Interrogé sur une éventuelle manipulation de Trump par Poutine, Rubio a nié ces allégations et a insisté sur le maintien en vigueur de toutes les sanctions imposées par l'administration Biden. Il a expliqué que Trump souhaitait éviter de brandir immédiatement la menace de nouvelles sanctions, espérant ainsi maintenir la Russie dans le dialogue.
Mais ces pourparlers s'enlisent rapidement. Poutine ne s'est pas présenté en personne à la récente session de négociations à Istanbul. Une délégation de bas niveau a été dépêchée à la place pour rencontrer Rubio, envoyé par Trump.

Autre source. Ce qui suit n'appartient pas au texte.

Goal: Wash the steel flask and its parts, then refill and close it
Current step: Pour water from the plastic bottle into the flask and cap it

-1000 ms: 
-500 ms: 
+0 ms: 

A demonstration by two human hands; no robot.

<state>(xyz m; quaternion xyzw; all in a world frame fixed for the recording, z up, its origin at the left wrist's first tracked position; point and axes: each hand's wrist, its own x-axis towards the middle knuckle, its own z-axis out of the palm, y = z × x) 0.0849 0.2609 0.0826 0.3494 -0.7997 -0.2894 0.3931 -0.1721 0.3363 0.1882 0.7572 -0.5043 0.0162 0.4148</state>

À Washington, Lindsey Graham et Richard Blumenthal ont présenté un nouveau projet de loi cosigné par 81 sénateurs, avertissant que si la Russie refuse de négocier de bonne foi, les États-Unis répondront par des sanctions directes.
Graham a déclaré que le Sénat était prêt à imposer des droits de douane de 500 % à tout pays, y compris la Chine, qui continuerait d'acheter du gaz, du pétrole ou de l'uranium russes. Il a ajouté que Poutine n'avait que quelques jours pour soumettre des conditions de cessez-le-feu. « Si la situation reste inchangée », a affirmé Graham, « la Russie peut s'attendre à une action décisive du Sénat américain. »
Sergueï Lavrov, ministre russe des Affaires étrangères, a déclaré que les conditions de Moscou dépendraient des causes profondes de la guerre. Il a affirmé que l'Ukraine avait besoin d'un nouveau gouvernement, légitime, avant qu'un véritable accord de paix puisse être conclu. La Russie maintient que l'Ukraine fait partie intégrante de son territoire et qualifie le gouvernement de Zelensky de corrompu et de nazi.